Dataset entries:
·····

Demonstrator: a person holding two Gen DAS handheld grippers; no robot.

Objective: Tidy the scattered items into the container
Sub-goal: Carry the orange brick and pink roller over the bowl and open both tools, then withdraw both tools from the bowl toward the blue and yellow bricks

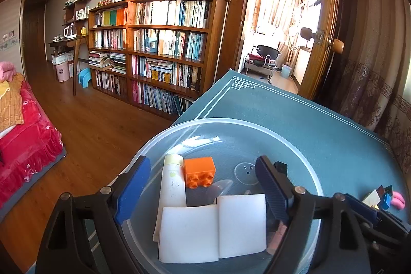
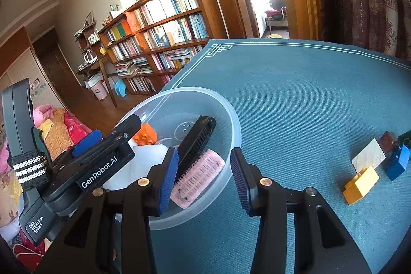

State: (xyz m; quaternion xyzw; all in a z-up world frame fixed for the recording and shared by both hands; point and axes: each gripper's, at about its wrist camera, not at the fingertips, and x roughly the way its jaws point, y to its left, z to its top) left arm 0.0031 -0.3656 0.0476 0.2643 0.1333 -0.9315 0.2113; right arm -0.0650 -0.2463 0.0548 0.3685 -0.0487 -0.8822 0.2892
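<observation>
We work over a teal table mat (image 2: 308, 94) with a white line border and a knot pattern at its corner. Beyond the table edge lies a wooden floor (image 1: 102, 125), and a tall bookshelf (image 1: 154, 43) packed with books stands against the far wall, boxes stacked on its top. A wooden door (image 1: 323, 17) stands open onto a bright room with a chair, and a patterned curtain (image 2: 372, 4) hangs to the right. A red bed cover (image 1: 25, 140) shows at the far left.

The clear plastic bowl (image 2: 231, 125) sits on the mat near its left edge. Inside it we see an orange brick (image 1: 199, 171), a pale tube (image 1: 172, 181), two white sponge blocks (image 1: 215, 227), a black comb (image 2: 197, 138) leaning on the wall, and a pink brush (image 2: 197, 176).

Our left gripper (image 1: 203, 184) hangs over the bowl with its fingers spread wide and nothing between them. Our right gripper (image 2: 203, 176) is also open, one blue pad on each side of the bowl's near rim; whether a pad touches the rim we cannot quite tell.

Well to the right on the mat lie a yellow brick (image 2: 361, 185), a blue brick (image 2: 398, 162), a pale tile (image 2: 368, 154) and a small brown piece (image 2: 389, 140), close together.
</observation>
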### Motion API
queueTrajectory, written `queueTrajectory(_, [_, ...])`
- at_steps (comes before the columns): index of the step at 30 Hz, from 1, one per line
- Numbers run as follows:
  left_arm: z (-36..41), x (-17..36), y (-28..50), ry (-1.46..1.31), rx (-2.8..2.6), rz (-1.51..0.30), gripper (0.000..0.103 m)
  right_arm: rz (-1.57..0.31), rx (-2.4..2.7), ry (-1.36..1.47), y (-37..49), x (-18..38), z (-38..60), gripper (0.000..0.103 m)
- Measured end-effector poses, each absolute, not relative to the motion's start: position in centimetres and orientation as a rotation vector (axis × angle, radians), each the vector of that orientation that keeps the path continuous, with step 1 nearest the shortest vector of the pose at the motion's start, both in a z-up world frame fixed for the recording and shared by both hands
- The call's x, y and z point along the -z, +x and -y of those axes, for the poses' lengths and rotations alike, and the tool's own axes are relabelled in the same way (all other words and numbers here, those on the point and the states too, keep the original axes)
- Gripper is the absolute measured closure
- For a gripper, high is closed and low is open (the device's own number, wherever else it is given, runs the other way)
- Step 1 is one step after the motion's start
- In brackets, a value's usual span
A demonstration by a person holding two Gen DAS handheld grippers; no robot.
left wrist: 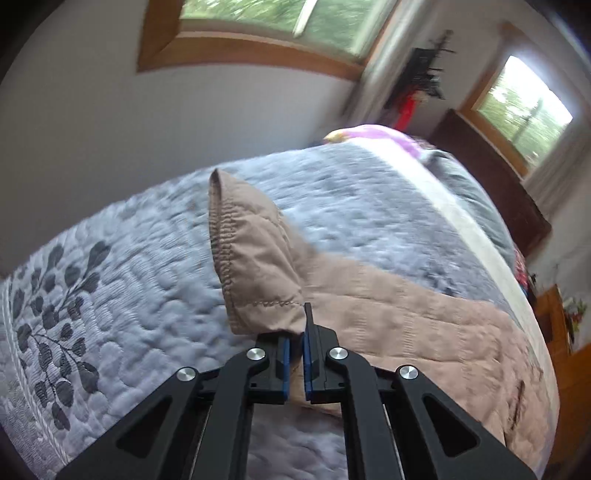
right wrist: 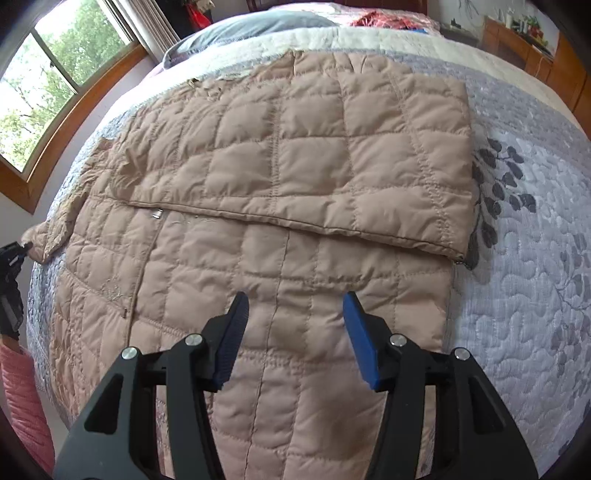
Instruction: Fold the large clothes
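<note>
A beige quilted jacket [right wrist: 280, 192] lies spread on the bed, one front panel folded across its middle. My left gripper [left wrist: 295, 334] is shut on the jacket's sleeve cuff [left wrist: 255, 266] and holds it lifted above the quilt; it also shows at the far left of the right wrist view [right wrist: 14, 254], at the sleeve end. The rest of the jacket [left wrist: 424, 332] trails to the right in the left wrist view. My right gripper [right wrist: 293, 314] is open and empty, hovering just above the jacket's lower part.
The bed has a grey-lilac quilt [right wrist: 524, 280] with dark leaf prints. A grey pillow [right wrist: 251, 26] lies at the head. Windows [right wrist: 40, 92] are on the left wall. Wooden furniture [right wrist: 524, 44] stands at the back right. A pink sleeve [right wrist: 22, 398] shows at lower left.
</note>
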State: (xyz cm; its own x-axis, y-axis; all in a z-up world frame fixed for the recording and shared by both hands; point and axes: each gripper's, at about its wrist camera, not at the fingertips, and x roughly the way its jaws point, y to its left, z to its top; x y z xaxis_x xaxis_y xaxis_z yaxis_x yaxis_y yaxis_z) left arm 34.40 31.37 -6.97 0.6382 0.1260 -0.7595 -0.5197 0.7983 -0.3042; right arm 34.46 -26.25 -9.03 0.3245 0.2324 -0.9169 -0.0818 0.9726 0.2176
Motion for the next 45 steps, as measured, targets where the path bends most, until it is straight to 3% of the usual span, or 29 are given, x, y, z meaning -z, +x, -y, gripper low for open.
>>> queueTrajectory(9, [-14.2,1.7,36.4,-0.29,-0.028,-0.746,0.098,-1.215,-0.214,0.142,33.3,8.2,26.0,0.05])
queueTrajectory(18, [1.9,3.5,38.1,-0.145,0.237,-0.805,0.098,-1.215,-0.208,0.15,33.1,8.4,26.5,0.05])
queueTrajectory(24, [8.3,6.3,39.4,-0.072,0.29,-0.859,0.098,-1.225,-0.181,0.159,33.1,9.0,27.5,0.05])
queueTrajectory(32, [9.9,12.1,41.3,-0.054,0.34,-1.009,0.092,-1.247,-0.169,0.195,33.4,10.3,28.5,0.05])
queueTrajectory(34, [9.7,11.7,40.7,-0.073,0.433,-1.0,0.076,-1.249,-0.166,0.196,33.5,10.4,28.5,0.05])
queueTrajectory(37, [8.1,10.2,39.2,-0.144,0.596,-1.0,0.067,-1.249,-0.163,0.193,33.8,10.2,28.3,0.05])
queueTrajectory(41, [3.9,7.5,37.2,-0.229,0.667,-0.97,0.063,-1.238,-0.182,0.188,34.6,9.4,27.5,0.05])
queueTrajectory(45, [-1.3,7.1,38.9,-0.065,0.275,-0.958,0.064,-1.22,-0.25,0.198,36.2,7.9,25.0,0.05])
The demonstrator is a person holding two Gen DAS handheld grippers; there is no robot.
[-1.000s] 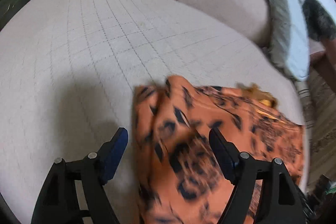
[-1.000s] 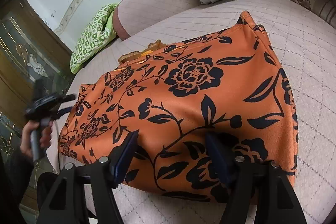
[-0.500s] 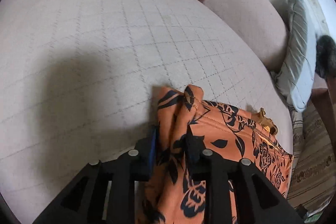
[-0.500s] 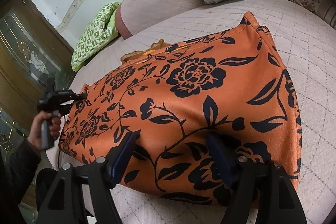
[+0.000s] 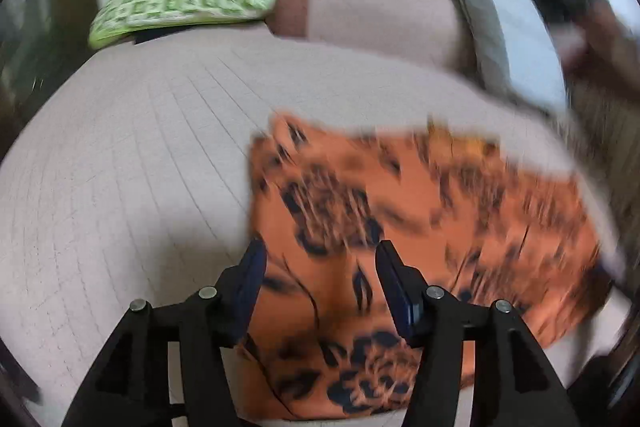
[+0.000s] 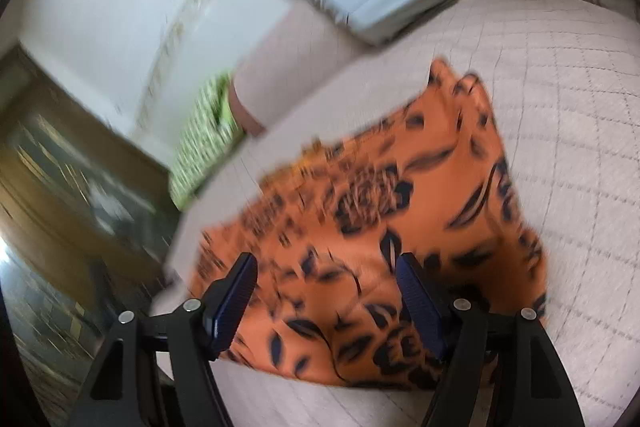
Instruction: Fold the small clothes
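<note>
Since the orange floral garment [image 5: 420, 227] lies flat on the quilted bed [image 5: 140, 147] in a rough rectangle, a fold looks complete and the next move calls for picking an edge. The left gripper [image 5: 318, 267] and right gripper [image 6: 326, 281] hover spread wide above it, holding nothing.

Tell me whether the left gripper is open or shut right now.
Open. The left gripper has its two blue pads spread wide, with the orange floral garment lying flat on the bed between and beyond them, not pinched.
</note>
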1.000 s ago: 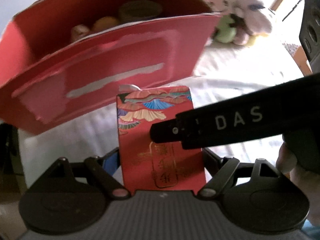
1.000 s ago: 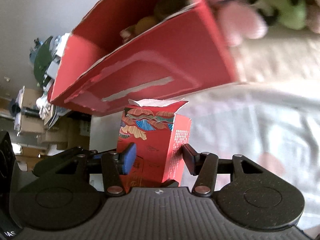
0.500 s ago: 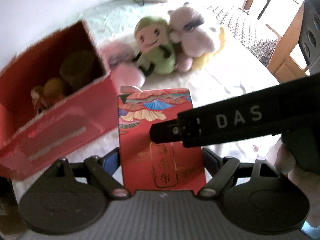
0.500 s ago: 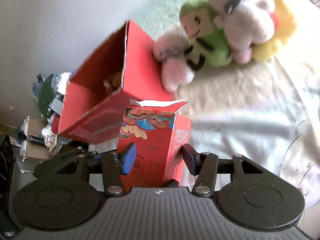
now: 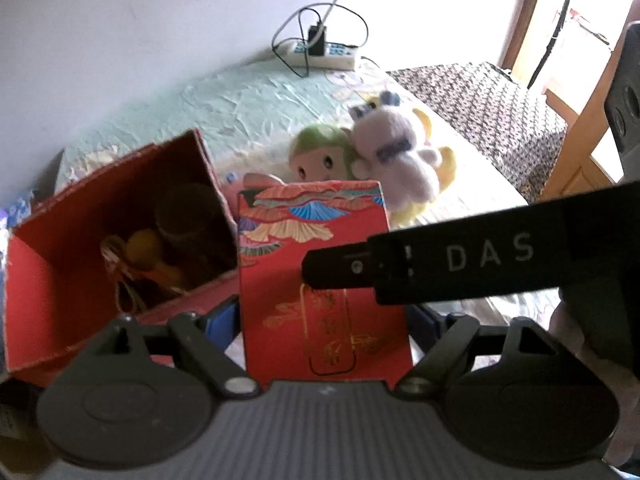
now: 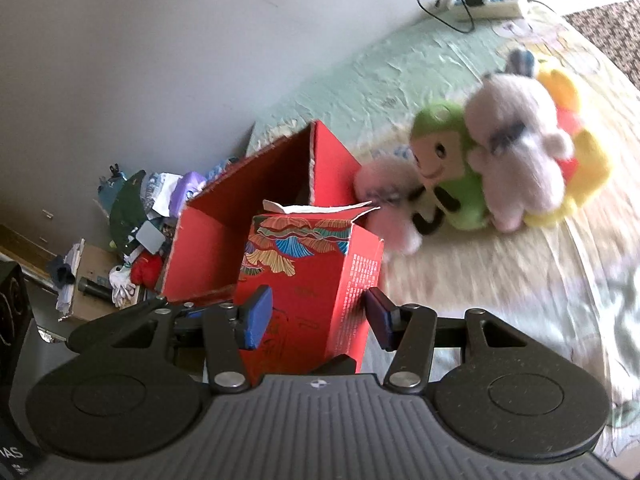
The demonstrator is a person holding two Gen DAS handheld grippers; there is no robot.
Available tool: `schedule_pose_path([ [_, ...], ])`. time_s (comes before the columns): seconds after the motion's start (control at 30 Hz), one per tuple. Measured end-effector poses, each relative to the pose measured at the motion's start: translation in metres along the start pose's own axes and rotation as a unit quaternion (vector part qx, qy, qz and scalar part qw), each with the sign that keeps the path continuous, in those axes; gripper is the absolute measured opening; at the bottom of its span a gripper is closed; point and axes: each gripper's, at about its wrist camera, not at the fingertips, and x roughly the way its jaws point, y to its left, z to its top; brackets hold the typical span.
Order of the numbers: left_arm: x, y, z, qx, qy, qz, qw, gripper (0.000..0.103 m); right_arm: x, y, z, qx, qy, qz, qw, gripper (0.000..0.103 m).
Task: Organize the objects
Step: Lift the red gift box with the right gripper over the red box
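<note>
- Left hand-held gripper (image 5: 324, 316): blue pads sit on both side edges of the small red carton (image 5: 320, 280), jaws closed in on it, so it's got a grip on the carton. Carton is upright, printed front facing the cam w/ gold lettering and a fan pattern up top.
- Right hand-held gripper (image 6: 316, 316): same carton (image 6: 308, 280) sits btwn its blue pads too. Left pad is on the carton's front face, right pad is just beside the side panel; can't tell if it actually touches. Jaws partway closed, roughly carton width. Torn top flap of the carton stands open.
- In the left wrist view a black bar marked "DAS" (image 5: 480, 260) crosses in front of the carton from the right; looks like part of the other device, w/ a bit of a hand (image 5: 568, 328) under it.
- Just behind/left of the carton: big open red box (image 5: 120, 240), tilted, w/ a dark round thing and a yellowish thing inside. Too dim to say more.
- Further back on the bed (image 5: 260, 96): pile of plush toys, green one (image 6: 444, 164), whitish one (image 6: 516, 152), yellow one (image 6: 580, 160), pink one (image 6: 388, 196), all touching.
- Far end by the wall: power strip (image 5: 324, 54) w/ cables.
- Left of the bed, lower down: pile of clutter (image 6: 132, 232).
</note>
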Motion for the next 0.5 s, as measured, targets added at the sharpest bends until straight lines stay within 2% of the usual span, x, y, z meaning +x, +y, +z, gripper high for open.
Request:
schedule_pose_path([
  [0.5,-0.028,0.090,0.034,0.001,-0.053,0.012,0.9985,0.083,0.043,0.079,0.056,-0.051,-0.034,-0.002,0.998,0.054],
])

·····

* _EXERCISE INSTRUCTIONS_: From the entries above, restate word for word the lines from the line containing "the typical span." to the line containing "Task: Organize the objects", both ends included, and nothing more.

* _YOUR RESPONSE_:
Available tool: `schedule_pose_path([ [_, ...], ])`. time_s (comes before the columns): seconds after the motion's start (control at 30 Hz), one per tuple. Measured end-effector poses, each relative to the pose measured at the motion's start: translation in metres along the start pose's own axes and rotation as a unit quaternion (vector part qx, qy, qz and scalar part qw), each with the sign that keeps the path continuous, in those axes; gripper is the absolute measured opening; at the bottom of its span a gripper is closed; point and axes: each gripper's, at about its wrist camera, not at the fingertips, and x roughly the way its jaws point, y to its left, z to its top; brackets hold the typical span.
Order of the numbers: left_arm: x, y, z, qx, qy, qz, qw, gripper (0.000..0.103 m); right_arm: x, y, z, qx, qy, qz, qw, gripper (0.000..0.103 m).
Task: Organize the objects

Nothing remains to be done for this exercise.